The menu held few surprises. Some offerings were standard issue, like the ordinary Caesar salad and the baked clams. But the warm spinach salad was a knockout. It was large and lovely, loaded with mushrooms and onions and pleasantly wilted by its bacon vinaigrette. Another showstopper was the seafood salad, an array of sparklingly fresh shrimp, calamari and scungilli in a lemon-olive oil marinade.
A tasty white minestrone with rice was unusual and unusually good. An appetizer special one night, shrimp wrapped in bacon over barely cooked baby spinach with a drizzle of Pernod-spiked cream sauce, deserved its designation as special.
So, too, did a pasta special of bowties with shrimp, portobello mushrooms, sun-dried tomatoes, olive oil and garlic. Another delightful pasta was penne oliva in a very light tomato sauce full of capers plus green and black olives. The diner who ordered the dish did not care for penne, so she was told that she absolutely could pick another pasta.
The best entrees were a succulent rack of lamb, medium rare as ordered, in a dark amarone sauce bolstered by mushrooms and prosciutto, and a special of flaky red snapper Livornese in a snappy olive-dotted sauce. Roasted salmon with lemon, capers and white wine and filet mignon smothered in a dark portobello sauce were other good choices.
– BY JOANNE STARKEY
Mario Garcia, owner of the 2-monthold Absolutely Mario, 10 Allen Blvd., Farmingdale, 631 – 691 – 7416, is absolutely charming as a host. His new Italian restaurant, which takes up residence where Jaegerhaus used to be, is a warm and woodsy refuge.
In the early evening, the bar was crowded with convivial local business people. I enjoyed an antree called shrimp jalapeno, which consisted of plump shellfish in a chile-laced red sauce.
Service was unimpeachable, our waiter both efficient and ultra-hospitable. Garcia stopped by to introduce himself.

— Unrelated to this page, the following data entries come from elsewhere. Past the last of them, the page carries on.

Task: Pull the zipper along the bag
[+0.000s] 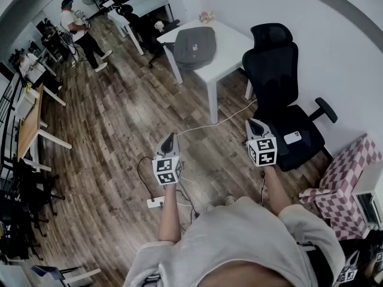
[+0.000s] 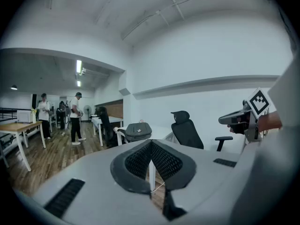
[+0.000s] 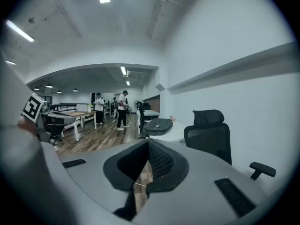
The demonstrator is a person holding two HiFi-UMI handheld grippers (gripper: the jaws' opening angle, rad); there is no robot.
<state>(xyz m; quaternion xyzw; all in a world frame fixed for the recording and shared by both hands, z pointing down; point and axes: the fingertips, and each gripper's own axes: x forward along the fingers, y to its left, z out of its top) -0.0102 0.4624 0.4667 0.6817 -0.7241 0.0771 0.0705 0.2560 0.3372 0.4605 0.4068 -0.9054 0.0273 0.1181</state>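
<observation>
Grey bag (image 1: 194,45) at white table's (image 1: 234,43) edge; wooden floor (image 1: 119,121) before it.

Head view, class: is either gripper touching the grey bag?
No, the grey bag lies on the white table, well apart from the left gripper and the right gripper.

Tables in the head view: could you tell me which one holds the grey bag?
The white table beside the black office chair holds the grey bag; the farther white table and the wooden table do not.

Wood floor (image 1: 114,136), white table (image 1: 230,43), black chair (image 1: 272,70)
</observation>
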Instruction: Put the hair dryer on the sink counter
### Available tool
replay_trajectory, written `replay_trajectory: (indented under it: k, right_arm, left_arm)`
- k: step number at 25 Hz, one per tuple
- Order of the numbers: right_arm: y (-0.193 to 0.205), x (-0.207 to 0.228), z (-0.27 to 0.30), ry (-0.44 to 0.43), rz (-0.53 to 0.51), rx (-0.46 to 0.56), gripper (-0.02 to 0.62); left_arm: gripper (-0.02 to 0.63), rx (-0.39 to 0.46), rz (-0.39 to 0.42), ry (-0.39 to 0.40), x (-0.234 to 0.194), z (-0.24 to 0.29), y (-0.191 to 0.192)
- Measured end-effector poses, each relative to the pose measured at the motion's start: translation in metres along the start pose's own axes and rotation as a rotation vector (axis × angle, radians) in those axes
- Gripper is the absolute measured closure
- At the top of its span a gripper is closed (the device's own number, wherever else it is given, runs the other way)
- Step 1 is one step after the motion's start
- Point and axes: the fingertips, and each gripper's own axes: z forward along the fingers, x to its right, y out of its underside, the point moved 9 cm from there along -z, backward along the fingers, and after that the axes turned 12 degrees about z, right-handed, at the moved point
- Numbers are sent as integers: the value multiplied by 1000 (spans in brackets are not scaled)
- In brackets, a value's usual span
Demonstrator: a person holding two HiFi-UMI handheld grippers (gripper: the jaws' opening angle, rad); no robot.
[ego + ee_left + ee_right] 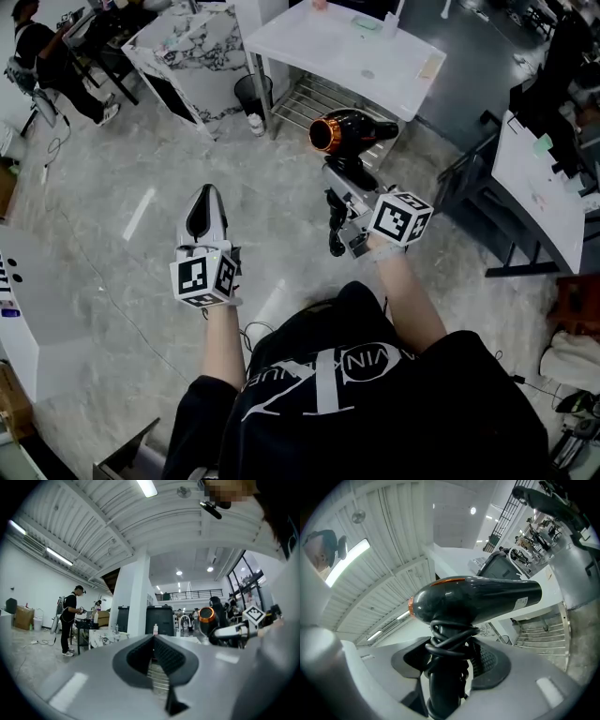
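The hair dryer (349, 131) sits just above the middle of the head view, off the floor and carried in the air. Its black barrel runs roughly left to right across the frame, with the orange-ringed end to the left. Its handle drops down and slightly right into the right gripper (339, 183). In the right gripper view the hair dryer (478, 599) fills the centre, and its cord is wound in loops round the top of the handle.

The white counter (309, 42) lies directly up the frame from the dryer, close beyond it, with a wire rack (314, 105) beneath. I take it to be the sink counter. The move ahead is therefore a carry straight up the frame and a set-down with the barrel lying along the top. The dryer is not yet over the surface.

The right gripper (452, 663) is the one doing the work. Its jaws stand fairly wide, and the ribbed pads clamp the handle and some of the cord coils between them.

The left gripper (204, 211) hangs at the left centre of the head view, well apart from the dryer. In its own view the left gripper (153, 656) has its pads brought together at the tips with nothing between them.
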Motion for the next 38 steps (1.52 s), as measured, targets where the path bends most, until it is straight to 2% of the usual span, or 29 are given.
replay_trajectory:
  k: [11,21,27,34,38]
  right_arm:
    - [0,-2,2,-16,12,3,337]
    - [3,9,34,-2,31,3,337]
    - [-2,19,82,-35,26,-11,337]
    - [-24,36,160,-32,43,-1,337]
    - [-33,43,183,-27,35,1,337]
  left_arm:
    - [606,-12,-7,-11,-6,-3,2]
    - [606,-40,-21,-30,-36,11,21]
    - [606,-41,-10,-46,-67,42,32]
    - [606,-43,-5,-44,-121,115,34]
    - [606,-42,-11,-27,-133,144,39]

Later, during a telephone conversation, he explained the restaurant’s name. “People started calling me absolutely Mario when I was a maitre d’hotel and a waiter at Tesoro in Westbury,” he said, adding that he had a reputation for never saying no. “I would bring out a sign that said, ‘ Absolutely.’ and people like it and laughed about it. So I said that if I ever opened a restaurant, it would be called “Absolutely Mario”, and we would never say no, ever if we had to send out for something somebody wanted.”